Now, most of my readers know I'm a DTrace fan and, yes, I've been able to do this in real-time, in production on all our Solaris-based PostgreSQL servers for years. However, pgsniff is a callout to all you guys without DTrace. This tool takes pcap information (from a live interface or post-mortem tcpdump).
The tool is a bit rough around the edges and some of the tuple tracking is buggy, but it is already in a form that is spectacularly useful. You can now tcpdump on a machine that can see the traffic (db, web server, monitor port) and reconstruct every query (even in more detail that PostgreSQL's logs provide). On the TODO list: fix bugs, production trials, and bind variable reconstruction so that one can dive into a slow outlier and see the bind variables used during execution of prepared statements.
For now, you can get the code via Subversion here: https://labs.omniti.com/pgtreats/trunk/Sniffer-Postgres/. Once some of the features are fleshed out and it has more production run-time I will put it up on CPAN.
Friday, April 2. 2010 at 11:43 (Link) (Reply)
It's not quite right to say MySQL can do it. MySQL can't, but Maatkit can. And if your tool can output a faithful Postgres log format, then mk-query-digest can do about the best query analysis on the result that you can get anywhere.
Friday, April 2. 2010 at 11:46 (Reply)
Indeed. I added the -pg flag that should produce "faithful" postgres log output.
Saturday, April 3. 2010 at 03:40 (Link) (Reply)
Hmm, that's a shame. There was already a tool to do this on pgfoundry called pgspy using libpcap. That could probably use some love.
Saturday, April 3. 2010 at 11:21 (Reply)
I took a look at pgspy. Dissecting the complicated sequences of packets (with pgspy doesn't really do) was much easier for me to do quickly in perl. I think once the tool meets more people's needs, I'll likely reimplement it in C as it is *way* too slow in perl as it stands.
Unfortunately, taking pgspy from A to B was a bit too much work for me to tackle in C in the time I had.
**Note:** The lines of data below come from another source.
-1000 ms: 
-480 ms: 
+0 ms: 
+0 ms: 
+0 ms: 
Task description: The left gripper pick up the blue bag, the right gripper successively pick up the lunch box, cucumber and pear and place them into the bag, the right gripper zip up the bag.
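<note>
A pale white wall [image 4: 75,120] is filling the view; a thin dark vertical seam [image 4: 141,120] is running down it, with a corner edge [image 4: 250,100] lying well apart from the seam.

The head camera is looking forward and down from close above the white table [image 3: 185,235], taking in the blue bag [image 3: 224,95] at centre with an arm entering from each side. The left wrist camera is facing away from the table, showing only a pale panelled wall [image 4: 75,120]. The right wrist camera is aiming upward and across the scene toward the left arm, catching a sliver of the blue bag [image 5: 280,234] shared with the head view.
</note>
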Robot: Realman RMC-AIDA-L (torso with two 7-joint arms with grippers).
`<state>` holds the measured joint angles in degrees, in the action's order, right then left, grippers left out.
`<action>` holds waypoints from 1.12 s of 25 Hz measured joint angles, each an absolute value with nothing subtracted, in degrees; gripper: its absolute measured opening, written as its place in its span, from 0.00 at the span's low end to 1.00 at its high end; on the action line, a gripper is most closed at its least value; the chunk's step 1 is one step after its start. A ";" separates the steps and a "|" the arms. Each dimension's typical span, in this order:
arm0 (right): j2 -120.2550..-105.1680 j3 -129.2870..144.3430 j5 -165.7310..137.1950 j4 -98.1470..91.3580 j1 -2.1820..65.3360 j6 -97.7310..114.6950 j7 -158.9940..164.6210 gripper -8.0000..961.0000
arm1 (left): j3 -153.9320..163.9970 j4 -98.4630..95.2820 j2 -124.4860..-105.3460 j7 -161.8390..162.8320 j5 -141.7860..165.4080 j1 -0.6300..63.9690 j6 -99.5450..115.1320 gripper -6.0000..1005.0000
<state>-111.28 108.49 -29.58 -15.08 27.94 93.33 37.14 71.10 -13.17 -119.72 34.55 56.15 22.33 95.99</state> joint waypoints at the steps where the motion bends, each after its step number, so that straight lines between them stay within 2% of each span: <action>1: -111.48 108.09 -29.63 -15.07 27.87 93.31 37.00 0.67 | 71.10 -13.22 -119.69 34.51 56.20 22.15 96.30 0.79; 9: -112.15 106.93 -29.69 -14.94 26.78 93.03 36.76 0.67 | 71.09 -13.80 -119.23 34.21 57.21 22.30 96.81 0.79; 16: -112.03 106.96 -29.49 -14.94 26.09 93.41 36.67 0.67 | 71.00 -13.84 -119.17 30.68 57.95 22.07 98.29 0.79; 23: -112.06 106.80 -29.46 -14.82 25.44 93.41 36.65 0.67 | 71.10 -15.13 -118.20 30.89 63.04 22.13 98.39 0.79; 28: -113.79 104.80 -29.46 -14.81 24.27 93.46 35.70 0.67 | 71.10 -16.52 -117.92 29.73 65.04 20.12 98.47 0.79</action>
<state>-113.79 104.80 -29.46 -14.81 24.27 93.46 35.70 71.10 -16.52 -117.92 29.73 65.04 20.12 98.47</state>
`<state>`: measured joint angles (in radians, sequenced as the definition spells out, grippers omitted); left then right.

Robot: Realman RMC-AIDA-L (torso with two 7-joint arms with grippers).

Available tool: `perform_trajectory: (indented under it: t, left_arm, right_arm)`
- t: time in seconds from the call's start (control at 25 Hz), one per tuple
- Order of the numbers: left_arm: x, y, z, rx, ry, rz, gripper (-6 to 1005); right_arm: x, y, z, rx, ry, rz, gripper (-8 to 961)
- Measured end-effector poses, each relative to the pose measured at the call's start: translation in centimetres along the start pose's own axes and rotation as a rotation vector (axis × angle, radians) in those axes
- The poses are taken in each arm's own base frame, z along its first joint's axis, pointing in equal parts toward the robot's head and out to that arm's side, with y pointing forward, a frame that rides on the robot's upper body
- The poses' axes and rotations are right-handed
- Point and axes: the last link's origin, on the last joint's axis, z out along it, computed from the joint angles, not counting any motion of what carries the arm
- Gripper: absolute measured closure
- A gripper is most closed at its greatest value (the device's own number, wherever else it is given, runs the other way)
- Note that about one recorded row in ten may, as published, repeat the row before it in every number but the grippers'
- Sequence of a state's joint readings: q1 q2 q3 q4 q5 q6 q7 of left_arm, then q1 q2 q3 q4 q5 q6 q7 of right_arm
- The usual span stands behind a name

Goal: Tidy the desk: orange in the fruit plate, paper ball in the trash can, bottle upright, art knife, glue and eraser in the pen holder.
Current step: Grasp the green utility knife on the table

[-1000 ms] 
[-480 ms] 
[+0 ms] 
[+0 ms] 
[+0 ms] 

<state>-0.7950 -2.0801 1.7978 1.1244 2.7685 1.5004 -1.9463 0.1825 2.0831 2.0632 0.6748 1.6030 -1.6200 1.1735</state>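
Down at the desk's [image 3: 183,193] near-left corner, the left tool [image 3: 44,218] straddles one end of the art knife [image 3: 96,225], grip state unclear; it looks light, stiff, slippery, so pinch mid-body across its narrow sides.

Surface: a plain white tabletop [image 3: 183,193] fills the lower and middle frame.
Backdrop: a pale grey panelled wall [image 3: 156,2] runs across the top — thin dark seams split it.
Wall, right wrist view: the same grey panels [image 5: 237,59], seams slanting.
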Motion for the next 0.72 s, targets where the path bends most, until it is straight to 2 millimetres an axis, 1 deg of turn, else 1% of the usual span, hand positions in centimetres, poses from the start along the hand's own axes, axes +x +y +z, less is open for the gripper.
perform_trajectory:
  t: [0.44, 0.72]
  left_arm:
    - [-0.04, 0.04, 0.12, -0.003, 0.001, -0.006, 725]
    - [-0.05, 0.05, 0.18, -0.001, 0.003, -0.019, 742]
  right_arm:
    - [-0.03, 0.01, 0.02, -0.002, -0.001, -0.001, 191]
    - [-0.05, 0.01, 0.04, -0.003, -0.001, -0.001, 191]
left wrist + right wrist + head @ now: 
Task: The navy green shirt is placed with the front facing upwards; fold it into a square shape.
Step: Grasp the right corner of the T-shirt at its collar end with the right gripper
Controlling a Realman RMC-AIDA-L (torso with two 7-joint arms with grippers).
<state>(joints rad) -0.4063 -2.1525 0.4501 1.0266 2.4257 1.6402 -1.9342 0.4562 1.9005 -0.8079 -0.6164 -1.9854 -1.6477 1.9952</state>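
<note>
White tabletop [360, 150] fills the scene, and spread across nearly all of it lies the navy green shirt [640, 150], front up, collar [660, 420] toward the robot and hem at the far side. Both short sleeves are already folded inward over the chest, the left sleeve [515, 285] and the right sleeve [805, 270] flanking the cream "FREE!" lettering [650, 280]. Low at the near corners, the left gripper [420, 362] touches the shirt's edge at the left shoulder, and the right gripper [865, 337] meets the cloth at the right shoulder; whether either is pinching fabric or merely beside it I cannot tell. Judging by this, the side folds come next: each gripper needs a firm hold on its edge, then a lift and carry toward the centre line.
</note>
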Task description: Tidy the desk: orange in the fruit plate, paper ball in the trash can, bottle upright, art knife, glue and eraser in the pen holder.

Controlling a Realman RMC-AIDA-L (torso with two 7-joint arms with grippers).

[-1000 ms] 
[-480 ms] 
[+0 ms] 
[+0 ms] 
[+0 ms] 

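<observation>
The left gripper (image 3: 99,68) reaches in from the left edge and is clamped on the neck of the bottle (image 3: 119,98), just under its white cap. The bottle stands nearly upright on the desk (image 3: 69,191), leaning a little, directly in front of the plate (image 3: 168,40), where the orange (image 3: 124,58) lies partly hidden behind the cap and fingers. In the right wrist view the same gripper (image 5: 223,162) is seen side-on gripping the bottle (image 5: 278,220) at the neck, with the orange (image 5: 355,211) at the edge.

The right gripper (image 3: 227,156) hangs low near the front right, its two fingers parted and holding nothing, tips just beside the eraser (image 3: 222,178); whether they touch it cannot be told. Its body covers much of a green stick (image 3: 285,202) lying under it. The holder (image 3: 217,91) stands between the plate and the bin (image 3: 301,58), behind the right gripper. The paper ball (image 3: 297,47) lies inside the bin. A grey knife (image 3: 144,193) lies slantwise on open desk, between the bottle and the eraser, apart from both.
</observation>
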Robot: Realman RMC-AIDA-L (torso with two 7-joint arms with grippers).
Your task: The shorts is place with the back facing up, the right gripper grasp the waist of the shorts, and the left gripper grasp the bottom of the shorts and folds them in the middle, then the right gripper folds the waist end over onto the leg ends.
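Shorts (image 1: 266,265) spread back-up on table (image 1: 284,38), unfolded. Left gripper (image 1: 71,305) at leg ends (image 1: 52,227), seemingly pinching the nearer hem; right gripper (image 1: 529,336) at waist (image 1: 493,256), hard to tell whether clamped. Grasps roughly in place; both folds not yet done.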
Sunday, April 4. 2010 at 03:42 (Reply)
Another approach is possible in 8.4 thanks to Martin Pihlak's cool feature, tracking user-defined functions' call counts and runtimes.
All the statistics you need are available in the system view pg_stat_user_functions.
This is of course only possible if you only access the database solely through Stored Procedures, even for SELECT queries.
This is the case in the system I'm working with, which is extremely database centric.